#### [Problem description]
Copy out the listing exactly.
BEGIN
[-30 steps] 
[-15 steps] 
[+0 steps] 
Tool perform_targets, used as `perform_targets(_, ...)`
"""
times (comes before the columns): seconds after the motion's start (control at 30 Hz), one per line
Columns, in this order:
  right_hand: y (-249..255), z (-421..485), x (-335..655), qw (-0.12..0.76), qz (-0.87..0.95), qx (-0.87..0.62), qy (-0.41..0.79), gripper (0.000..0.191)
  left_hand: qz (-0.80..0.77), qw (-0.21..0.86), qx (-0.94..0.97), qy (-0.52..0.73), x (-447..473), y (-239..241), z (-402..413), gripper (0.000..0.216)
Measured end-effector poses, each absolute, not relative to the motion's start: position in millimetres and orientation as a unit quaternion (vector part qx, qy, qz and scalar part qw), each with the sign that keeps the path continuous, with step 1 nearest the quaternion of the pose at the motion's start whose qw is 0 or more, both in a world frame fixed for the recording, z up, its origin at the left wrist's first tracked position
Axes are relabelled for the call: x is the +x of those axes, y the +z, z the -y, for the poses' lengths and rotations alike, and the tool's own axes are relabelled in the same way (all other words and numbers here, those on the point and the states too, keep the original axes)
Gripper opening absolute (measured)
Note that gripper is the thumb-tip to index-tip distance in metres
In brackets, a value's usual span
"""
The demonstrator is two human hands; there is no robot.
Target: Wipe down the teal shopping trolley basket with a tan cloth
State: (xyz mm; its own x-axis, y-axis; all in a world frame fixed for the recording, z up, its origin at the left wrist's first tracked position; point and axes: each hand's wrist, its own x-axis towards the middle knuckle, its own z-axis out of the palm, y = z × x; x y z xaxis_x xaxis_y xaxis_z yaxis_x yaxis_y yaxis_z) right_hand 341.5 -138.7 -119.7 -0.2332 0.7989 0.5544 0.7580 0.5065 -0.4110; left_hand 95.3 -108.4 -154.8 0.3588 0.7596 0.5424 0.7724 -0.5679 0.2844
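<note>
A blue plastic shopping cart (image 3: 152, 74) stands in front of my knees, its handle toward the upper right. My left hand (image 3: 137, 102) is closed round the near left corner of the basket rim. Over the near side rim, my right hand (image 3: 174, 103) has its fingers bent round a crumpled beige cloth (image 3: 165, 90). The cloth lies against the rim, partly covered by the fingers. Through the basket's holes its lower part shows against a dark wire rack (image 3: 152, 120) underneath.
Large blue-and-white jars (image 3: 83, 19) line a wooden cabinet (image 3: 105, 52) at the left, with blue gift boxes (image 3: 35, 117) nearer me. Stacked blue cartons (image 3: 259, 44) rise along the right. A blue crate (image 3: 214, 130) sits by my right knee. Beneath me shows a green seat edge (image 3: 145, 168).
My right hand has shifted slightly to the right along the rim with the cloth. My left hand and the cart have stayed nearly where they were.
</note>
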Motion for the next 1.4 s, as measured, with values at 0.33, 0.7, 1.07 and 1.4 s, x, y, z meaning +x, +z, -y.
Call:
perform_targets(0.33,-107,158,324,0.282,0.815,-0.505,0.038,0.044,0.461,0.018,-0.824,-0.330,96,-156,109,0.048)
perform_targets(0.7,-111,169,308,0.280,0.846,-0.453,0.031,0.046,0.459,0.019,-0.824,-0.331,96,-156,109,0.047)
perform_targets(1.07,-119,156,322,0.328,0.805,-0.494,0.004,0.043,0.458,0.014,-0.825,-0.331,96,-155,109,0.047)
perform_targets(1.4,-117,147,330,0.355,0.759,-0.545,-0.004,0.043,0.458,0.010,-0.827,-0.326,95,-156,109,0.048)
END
#### [Answer box]
[-30 steps] 
[-15 steps] 
[+0 steps] 
Tool perform_targets, used as `perform_targets(_, ...)`
"""
times (comes before the columns): seconds after the motion's start (control at 30 Hz), one per line
Columns, in this order:
  right_hand: y (-249..255), z (-421..485), x (-335..655), qw (-0.12..0.76), qz (-0.87..0.95), qx (-0.87..0.62), qy (-0.41..0.79), gripper (0.000..0.191)
  left_hand: qz (-0.80..0.77), qw (-0.21..0.86), qx (-0.94..0.97), qy (-0.52..0.73), x (-447..473), y (-239..241), z (-402..413), gripper (0.000..0.216)
Measured end-effector poses, each absolute, not relative to the motion's start: position in millimetres and orientation as a unit quaternion (vector part qx, qy, qz and scalar part qw), each with the sign that keeps the path continuous, with step 1 nearest the quaternion of the pose at the motion's start whose qw is 0 or more, both in a world frame fixed for the recording, z up, its origin at the left wrist's first tracked position
Axes are relabelled for the call: x is the +x of those axes, y the +z, z the -y, for the poses' lengths and rotations alike, and the tool's own axes are relabelled in the same way (all other words and numbers here, those on the point and the states too, keep the original axes)
Gripper opening absolute (measured)
Note that gripper is the thumb-tip to index-tip distance in metres
In brackets, a value's usual span
"""
The demonstrator is two human hands; there is no robot.
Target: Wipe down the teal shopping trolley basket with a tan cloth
State: (xyz mm; its own x-axis, y-axis; all in a world frame fixed for the recording, z up, its origin at the left wrist's first tracked position; point and axes: each hand's wrist, its own x-axis towards the middle knuckle, its own z-axis out of the palm, y = z × x; x y z xaxis_x xaxis_y xaxis_z yaxis_x yaxis_y yaxis_z) right_hand 341.5 -138.7 -119.7 -0.2332 0.7989 0.5544 0.7580 0.5065 -0.4110; left_hand 95.3 -108.4 -154.8 0.3588 0.7596 0.5424 0.7724 -0.5679 0.2844
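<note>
A blue plastic shopping cart (image 3: 152, 74) stands in front of my knees, its handle toward the upper right. My left hand (image 3: 137, 102) is closed round the near left corner of the basket rim. Over the near side rim, my right hand (image 3: 174, 103) has its fingers bent round a crumpled beige cloth (image 3: 165, 90). The cloth lies against the rim, partly covered by the fingers. Through the basket's holes its lower part shows against a dark wire rack (image 3: 152, 120) underneath.
Large blue-and-white jars (image 3: 83, 19) line a wooden cabinet (image 3: 105, 52) at the left, with blue gift boxes (image 3: 35, 117) nearer me. Stacked blue cartons (image 3: 259, 44) rise along the right. A blue crate (image 3: 214, 130) sits by my right knee. Beneath me shows a green seat edge (image 3: 145, 168).
My right hand has shifted slightly to the right along the rim with the cloth. My left hand and the cart have stayed nearly where they were.
</note>
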Motion for the next 1.4 s, as measured, with values at 0.33, 0.7, 1.07 and 1.4 s, x, y, z meaning +x, +z, -y.
Call:
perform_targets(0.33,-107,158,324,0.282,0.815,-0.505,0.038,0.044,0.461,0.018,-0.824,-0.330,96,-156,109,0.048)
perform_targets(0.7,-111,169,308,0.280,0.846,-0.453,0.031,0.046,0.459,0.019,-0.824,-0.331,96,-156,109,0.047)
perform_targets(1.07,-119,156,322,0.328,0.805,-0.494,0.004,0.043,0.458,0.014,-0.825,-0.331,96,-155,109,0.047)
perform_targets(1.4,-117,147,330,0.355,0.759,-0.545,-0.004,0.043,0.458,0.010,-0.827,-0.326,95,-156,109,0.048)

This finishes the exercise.